Odal felt a flash of anger, but replied calmly, “May I remind you that you are under arrest and therefore have no rank. And if you insist on refusing me access to your memories of this meeting, more stringent methods of interrogation will be used.”
“You can do anything you want to,” Runstet said. “Drugs, torture… you’ll get nothing from me. Use this damnable dueling machine for a hundred years and I’ll still tell you nothing!”
Unmoving, Odal said, “Shall I recreate the scene for you? I have visited your home in Meklin, and I have a list of the officers who attended your meeting.”
“When Marshal Lugal learns how Kor and his trained assassins have treated a general officer, you’ll all be exterminated!” Runstet bellowed. “And you! An officer yourself. A disgrace to the uniform you wear!”
“I have my duty,” Odal said. “And I am trying to spare you some of the more unpleasant methods of interrogation.”
As Odal spoke, the mist around them dissolved and they were standing in a spacious living room. Sunlight streamed through the open patio doors. Nearly a dozen men in army uniforms sat on the couches. But they were silent, unmoving.
“Now then,” said Odal, “you will show me exactly what happened. Every word and gesture, every facial expression.”
“Never!”
“That in itself is an admission of guilt,” Odal snapped. “You have been plotting against the Leader; you and a number of others of the general staff.”
“I will not incriminate other men,” Runstet said stubbornly. “You can kill me, but…”
“We can kill your wife and children, too,” Odal said softly.
The General’s mouth popped open and Odal could feel the panic flash through him. “You wouldn’t dare! Not even Kanus himself would.…”
“Accidents happen,” said Odal. “As far as the rest of Kerak is concerned, you are hospitalized with a mental breakdown. Your despondent wife might take her own life, or your entire family could die in a crash while on their way to the hospital to see you.”

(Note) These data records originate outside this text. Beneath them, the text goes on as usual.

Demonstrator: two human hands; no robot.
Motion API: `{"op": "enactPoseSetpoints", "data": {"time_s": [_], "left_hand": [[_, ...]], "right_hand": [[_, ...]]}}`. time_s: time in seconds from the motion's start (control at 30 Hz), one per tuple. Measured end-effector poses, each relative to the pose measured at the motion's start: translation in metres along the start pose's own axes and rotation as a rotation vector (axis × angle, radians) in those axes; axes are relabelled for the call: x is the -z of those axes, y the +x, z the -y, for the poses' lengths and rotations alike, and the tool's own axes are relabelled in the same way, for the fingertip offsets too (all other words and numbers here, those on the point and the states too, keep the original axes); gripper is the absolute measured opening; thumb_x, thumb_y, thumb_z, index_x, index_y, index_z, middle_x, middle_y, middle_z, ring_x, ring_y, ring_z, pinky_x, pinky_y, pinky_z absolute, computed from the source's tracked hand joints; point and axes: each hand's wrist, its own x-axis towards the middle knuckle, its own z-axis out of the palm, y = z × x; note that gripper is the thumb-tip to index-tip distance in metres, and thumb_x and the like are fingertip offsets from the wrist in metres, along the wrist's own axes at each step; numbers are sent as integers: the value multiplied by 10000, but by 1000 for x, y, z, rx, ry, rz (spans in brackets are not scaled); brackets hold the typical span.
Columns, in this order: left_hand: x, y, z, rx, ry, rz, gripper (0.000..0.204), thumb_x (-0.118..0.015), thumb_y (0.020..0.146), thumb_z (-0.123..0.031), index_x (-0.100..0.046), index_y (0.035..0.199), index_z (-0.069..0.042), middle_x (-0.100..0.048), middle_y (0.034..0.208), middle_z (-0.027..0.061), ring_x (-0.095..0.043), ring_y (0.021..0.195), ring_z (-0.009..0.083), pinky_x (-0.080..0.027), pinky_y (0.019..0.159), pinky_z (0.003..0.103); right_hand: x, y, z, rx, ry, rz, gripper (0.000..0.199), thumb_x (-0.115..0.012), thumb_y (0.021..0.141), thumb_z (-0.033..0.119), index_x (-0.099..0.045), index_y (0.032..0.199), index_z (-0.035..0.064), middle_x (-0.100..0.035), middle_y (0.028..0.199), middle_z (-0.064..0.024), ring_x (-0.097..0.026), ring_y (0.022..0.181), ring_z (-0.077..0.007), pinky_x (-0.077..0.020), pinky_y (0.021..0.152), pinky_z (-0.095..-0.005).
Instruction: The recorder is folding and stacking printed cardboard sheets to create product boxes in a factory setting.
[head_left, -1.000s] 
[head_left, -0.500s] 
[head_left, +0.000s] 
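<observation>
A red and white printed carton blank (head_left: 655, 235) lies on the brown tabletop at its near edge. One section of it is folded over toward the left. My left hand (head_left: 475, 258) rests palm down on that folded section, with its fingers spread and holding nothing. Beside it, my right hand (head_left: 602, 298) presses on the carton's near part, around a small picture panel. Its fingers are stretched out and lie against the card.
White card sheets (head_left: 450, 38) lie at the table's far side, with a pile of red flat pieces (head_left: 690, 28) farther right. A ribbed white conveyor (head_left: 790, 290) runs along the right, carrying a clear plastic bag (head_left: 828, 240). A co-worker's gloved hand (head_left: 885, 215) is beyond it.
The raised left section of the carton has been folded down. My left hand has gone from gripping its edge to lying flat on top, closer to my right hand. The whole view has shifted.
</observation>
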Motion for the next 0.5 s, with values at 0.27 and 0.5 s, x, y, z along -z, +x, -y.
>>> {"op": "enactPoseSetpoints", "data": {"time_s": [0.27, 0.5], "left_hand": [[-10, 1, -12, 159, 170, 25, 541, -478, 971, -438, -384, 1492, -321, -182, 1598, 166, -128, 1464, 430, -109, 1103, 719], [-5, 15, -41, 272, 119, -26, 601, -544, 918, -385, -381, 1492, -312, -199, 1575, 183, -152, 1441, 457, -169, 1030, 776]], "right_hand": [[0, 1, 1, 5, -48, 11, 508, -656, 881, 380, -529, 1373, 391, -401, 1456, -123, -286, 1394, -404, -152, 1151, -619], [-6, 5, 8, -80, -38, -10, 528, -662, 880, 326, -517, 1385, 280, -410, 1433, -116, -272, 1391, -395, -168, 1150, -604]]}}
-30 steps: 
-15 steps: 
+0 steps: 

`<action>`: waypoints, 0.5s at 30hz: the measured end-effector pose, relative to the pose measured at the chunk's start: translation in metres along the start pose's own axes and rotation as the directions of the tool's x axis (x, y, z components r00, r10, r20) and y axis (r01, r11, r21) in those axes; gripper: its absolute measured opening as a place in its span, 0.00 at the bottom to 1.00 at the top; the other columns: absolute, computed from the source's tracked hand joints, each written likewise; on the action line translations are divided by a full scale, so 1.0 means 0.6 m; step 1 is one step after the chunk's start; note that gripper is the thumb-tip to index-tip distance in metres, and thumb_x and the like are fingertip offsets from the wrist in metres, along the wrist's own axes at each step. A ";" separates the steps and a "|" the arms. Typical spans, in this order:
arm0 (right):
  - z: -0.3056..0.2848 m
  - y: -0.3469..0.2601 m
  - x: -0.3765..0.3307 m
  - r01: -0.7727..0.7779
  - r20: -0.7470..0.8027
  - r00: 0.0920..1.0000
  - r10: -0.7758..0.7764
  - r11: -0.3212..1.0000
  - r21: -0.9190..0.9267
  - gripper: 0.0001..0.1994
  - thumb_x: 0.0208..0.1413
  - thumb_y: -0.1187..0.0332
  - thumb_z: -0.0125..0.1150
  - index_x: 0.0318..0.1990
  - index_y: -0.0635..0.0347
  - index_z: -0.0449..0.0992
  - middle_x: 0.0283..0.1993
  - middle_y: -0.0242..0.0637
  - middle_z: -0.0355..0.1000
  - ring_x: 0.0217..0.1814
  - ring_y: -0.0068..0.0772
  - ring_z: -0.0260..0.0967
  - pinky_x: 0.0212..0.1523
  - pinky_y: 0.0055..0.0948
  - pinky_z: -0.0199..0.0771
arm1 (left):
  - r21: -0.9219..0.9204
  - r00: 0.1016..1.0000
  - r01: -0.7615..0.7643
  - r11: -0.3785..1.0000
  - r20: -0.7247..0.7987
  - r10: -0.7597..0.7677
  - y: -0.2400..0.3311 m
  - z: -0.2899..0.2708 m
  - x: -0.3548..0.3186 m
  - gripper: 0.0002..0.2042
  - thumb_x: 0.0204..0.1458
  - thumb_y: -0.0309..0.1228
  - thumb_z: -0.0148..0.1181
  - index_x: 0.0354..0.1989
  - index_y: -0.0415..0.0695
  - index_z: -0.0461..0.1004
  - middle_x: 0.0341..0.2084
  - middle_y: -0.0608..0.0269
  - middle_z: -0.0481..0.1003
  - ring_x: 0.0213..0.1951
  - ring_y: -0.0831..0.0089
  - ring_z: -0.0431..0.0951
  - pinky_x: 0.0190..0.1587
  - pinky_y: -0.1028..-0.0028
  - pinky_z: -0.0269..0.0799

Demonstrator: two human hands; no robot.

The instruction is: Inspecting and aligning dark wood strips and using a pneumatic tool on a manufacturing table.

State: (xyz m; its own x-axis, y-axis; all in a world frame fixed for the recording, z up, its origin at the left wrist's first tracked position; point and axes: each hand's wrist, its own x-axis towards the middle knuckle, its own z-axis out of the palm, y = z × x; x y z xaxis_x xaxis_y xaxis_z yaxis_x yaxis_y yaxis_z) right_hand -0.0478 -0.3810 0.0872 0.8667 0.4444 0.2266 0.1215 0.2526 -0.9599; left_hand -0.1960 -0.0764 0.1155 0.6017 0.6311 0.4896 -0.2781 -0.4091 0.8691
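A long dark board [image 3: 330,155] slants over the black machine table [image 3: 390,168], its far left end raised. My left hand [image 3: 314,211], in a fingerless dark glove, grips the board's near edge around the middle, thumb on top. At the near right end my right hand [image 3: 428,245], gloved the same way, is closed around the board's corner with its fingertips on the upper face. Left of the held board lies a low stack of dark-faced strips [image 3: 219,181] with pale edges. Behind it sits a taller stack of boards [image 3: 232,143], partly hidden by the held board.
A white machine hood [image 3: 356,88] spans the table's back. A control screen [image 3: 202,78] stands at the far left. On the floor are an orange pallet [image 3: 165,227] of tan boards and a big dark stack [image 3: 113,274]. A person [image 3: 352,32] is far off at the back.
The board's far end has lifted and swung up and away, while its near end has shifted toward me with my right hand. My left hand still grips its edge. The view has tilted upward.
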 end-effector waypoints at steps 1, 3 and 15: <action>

Runstet seemed to crumple. He did not physically move or say a word, but his entire body seemed to soften, to sag. Behind him, one of the generals stirred to life. He leaned forward, took a cigar from the humidor on the low table before him, and said:
“When we’re ready to attack the Acquatainians, just how far can we trust Kanus to allow the army to operate without political interference?”
5
“I simply don’t understand what came over me,” Leoh said to Spencer and Hector. “I never let my temper get the better of me.”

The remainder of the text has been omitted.